17.決行の時
「……突然だが明日決行することに決めた。心の準備をしておけ」
お茶会があった日の翌日の夜、本当に突然クロードにそう告げられたのでブリジットは驚いて言葉に詰まってしまった。
ここはブリジットの寝室だった。もう王宮に暮らすほとんどの人は寝ている時間だろう。不眠症のブリジットにとっては、まだまだ夜はこれからであるのだ。
「あの……もう少し王宮の様子を探っては……? 昨日仲良くなった令嬢もいます、彼女たちからもっとなにか聞けるかもしれません。いくらなんでも急すぎるのでは?」
「そうしたい気持ちもあるのだが、俺がもう既に死んでいるのでは、という声が上がっている。リュートブルグ古城に密かに人を差し向ける者もいるかもしれない。そうなったら厄介だ」
クロードの言うとおりだ。なににしても、それだけは勘付かれないほうがいい。
「もう隊の者たちには指示している。俺が余命幾ばくもないと油断している者たちの隙を衝く」
彼の瞳には静かな怒りが灯っているような気がした。これ以上押しとどめることはできないだろう。
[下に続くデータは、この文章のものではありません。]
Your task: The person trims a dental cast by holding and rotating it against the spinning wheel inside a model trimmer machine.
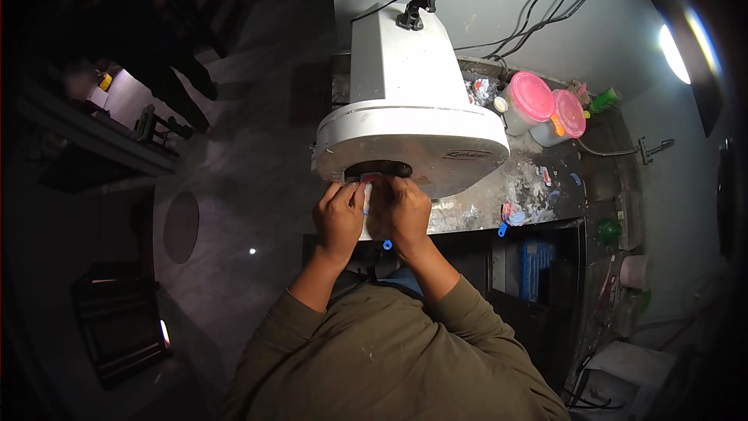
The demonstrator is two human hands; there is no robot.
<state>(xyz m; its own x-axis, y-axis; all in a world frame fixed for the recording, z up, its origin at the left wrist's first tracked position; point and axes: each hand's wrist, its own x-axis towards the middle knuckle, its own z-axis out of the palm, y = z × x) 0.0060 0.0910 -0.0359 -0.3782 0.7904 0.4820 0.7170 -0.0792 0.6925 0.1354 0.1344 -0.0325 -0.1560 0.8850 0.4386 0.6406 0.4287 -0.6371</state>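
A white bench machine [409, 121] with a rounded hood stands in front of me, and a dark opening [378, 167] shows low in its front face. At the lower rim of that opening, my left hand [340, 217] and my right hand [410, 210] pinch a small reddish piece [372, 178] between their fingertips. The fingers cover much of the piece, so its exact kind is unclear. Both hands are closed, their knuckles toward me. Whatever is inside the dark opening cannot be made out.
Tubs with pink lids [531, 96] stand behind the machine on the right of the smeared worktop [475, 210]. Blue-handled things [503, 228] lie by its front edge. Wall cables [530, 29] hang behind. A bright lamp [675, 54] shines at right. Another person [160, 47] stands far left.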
「分かりました。ですが、罪のない人にはできるだけの恩赦を」
「……そうだな。本当ならばこの王宮に住む者たちを皆殺しにしてもよかったのだが」
「そんな……クロード様を慕っている方もいらっしゃいます」
「それが分かったのはお前のおかげだ。身体の自由を奪われて、世界の全てが敵のように思っていた」
不意にクロードはブリジットの身体を抱き寄せ、そして顎を上げさせるとそっと口付けてきた。
彼のぬくもりを感じながら、結婚式から今まで過ごした日を思った。最初は寂しく辛い日々だったが、彼を取り戻した。
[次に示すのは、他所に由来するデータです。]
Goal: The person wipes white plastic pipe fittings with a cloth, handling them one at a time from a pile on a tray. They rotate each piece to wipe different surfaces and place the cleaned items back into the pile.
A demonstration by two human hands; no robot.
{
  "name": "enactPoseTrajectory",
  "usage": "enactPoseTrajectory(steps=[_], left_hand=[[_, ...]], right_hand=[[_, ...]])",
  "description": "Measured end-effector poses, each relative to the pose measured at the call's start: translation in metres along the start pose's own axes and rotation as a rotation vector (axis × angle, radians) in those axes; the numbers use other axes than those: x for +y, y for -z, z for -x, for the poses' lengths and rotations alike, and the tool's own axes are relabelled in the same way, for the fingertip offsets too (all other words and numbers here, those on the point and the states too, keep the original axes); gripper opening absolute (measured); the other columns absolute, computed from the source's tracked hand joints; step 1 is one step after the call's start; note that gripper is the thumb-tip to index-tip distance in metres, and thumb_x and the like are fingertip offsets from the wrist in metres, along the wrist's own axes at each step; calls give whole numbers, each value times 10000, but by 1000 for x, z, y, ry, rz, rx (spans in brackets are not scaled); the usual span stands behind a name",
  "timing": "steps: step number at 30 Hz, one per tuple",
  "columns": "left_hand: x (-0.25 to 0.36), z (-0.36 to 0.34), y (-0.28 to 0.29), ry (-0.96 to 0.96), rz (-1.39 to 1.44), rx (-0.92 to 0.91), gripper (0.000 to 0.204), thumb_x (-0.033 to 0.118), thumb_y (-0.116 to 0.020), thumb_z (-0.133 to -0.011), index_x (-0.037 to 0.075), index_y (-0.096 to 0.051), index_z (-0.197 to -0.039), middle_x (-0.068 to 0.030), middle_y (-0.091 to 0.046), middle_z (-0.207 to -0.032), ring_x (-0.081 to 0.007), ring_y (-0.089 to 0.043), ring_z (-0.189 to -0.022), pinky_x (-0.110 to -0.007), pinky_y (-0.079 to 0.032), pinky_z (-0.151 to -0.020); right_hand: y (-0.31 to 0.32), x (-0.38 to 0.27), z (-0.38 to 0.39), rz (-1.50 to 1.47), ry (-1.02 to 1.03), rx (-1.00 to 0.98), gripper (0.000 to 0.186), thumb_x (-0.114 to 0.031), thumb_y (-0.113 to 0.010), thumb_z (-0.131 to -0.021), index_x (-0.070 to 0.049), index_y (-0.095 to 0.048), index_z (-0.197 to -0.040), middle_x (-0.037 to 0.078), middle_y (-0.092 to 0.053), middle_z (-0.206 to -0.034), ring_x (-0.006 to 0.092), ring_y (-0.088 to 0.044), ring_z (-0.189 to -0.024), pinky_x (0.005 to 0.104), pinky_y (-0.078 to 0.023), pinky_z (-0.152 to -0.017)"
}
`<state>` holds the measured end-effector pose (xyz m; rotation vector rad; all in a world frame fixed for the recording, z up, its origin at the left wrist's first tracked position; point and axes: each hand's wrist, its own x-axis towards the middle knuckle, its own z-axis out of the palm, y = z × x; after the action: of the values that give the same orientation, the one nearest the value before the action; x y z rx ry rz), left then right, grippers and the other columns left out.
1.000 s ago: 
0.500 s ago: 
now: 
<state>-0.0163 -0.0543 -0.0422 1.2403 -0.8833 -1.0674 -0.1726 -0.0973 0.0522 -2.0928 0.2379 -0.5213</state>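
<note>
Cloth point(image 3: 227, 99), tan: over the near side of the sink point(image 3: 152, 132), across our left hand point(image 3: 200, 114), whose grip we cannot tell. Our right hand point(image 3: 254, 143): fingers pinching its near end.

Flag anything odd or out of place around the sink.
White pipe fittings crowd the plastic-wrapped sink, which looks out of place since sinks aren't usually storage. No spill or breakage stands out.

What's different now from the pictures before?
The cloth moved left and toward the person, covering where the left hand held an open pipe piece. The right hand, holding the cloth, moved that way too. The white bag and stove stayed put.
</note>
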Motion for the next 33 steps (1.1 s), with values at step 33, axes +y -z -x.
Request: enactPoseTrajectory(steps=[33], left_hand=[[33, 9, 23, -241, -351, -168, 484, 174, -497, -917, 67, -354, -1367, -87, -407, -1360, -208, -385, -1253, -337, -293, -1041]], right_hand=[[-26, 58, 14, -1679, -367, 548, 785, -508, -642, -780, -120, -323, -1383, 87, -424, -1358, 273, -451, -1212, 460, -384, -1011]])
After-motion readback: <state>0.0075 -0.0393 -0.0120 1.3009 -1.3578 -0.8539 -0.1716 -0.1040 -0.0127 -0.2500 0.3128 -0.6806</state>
クロードはブリジットから身体を離すと、懐から懐中時計を取り出して時間を確かめた。
「よし、日付が変わったな。決行する」
「え? 明日って……深夜ということですか?」
「朝まで猶予を与える気はない。やるなら夜がいい」
クロードはブリジットに手を差し出した。
「さあ、一緒に来い」
そうしてクロードに手を引かれるままに、ブリジットは王宮の中心にある玉座に向かって歩いていった。